WORK REQUIRED: After locating the line that contains "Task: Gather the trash" in the listing below, write out that line and every following line exactly, with no other output.

##########

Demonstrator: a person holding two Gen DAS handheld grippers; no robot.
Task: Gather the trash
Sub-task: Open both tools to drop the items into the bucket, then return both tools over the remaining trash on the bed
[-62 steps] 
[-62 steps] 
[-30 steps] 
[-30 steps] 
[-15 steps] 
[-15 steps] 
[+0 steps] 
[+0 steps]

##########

WRITTEN SOLUTION:
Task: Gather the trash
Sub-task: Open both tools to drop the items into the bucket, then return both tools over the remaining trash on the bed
[-62 steps] 
[-62 steps] 
[-30 steps] 
[-30 steps] 
[-15 steps] 
[-15 steps] 
[+0 steps] 
[+0 steps]

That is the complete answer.